Category Archives: Museums

Jerusalem — The Neighborhood of Silwan — The Royal Steward’s Tomb

One of the least visited places in Jerusalem is the portion of the village of Silwan that is located on the lower western slope of the Mount of Olives—opposite the “City of David.”

The village itself is built over 50 tombs from the 8th and 7th centuries B.C. This necropolis – “city of the dead”  – was investigated by David Ussishkin and Gabriel Barkay between 1968 and 1971. Travel to this area is very difficult (= impossible) for the inhabitants of Silwan are normally very hostile to outsiders.

The two most famous tombs from this necropolis are “the Tomb of Pharaoh’s Daughter” and the “Tomb of the Royal Steward.”


Tomb of the “Royal Steward” located in the Village of Silwan
The two inscriptions have been carved out and taken to the British Museum
Note the door on the left — this important tomb was used as a storage room at the time that this picture was taken

Unfortunately the second most important tomb from the First Temple Period is located in this village.  This tomb was discovered by Clermont-Ganneau in 1870. It had two Hebrew inscriptions – one above the door and the other to the right of it.
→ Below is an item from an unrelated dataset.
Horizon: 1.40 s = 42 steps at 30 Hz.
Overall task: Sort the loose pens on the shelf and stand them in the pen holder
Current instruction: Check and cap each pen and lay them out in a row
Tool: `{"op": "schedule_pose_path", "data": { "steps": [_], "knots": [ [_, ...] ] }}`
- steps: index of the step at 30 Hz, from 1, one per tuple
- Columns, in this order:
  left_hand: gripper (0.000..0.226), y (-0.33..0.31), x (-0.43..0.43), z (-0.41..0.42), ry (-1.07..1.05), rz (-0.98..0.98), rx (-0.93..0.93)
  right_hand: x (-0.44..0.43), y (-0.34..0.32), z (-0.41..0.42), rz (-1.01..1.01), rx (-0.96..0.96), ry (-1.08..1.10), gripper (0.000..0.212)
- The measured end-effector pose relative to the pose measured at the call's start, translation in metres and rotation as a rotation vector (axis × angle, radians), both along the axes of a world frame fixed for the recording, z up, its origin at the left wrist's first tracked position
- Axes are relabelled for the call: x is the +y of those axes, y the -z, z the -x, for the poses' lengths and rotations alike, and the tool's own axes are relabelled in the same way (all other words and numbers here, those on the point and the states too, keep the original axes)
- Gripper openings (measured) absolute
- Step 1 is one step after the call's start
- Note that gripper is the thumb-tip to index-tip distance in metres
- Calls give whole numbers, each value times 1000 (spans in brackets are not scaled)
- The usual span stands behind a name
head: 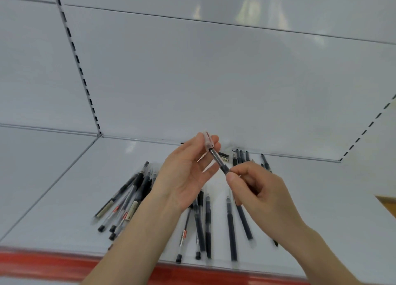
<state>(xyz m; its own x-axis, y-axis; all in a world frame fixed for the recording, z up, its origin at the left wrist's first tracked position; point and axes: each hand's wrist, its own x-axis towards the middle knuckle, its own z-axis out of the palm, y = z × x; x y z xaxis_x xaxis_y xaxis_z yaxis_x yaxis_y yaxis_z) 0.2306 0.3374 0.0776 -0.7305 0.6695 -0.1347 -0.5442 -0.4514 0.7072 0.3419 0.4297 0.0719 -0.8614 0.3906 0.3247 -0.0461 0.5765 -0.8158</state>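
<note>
Pen [218, 161] held between left grip [186, 174] and right grip [260, 191].

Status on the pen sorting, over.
Left hand pinches pen at clear cap, right hand pinches its barrel. Loose pens scattered on shelf. Pen holder not in view.

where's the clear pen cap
Head view, centre: the left hand pinches the clear pen cap at the end of the black pen in the right hand, above the loose pens.
</note>
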Motion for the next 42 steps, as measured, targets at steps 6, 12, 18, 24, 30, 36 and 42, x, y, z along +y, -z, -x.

Both were carved out and sent to the British Museum where they are still housed.  The largest inscription was over the door (note the large “gash” there).

IJOTIT07 Nahman Avigad translated the larger inscription as “This is [the sepulcher of . . . ] yahu who is over the house. There is no silver and no gold here but [his bones] and the bones of his amah with him. Cursed be the man who will open this!”

In the text the phrase “who is over the house” refers to a very important personage in the Judean government (about second to the king). His name, according to the inscription, was “. . . yahu.” Unfortunately the first part of his name is missing but many believe that the person who was buried here was none other than Shebna [yahu], the Royal Steward, whom Isaiah condemned for ‘hewing a tomb for himself on high’ – SEE Isaiah 22:15-17!

The amah (a female) mentioned in the inscription may also have been a very high functionary in the Judean government.

For a popular description of this necropolis see: Shanks, Hershel. “The Tombs of Silwan.” Biblical Archaeology Review, vol. 20, no. 3 (May/June, 1994):38-51

You also may be interested in viewing the First Temple Tombs found on the grounds of the Ecole Biblique in Jerusalem – Click Here.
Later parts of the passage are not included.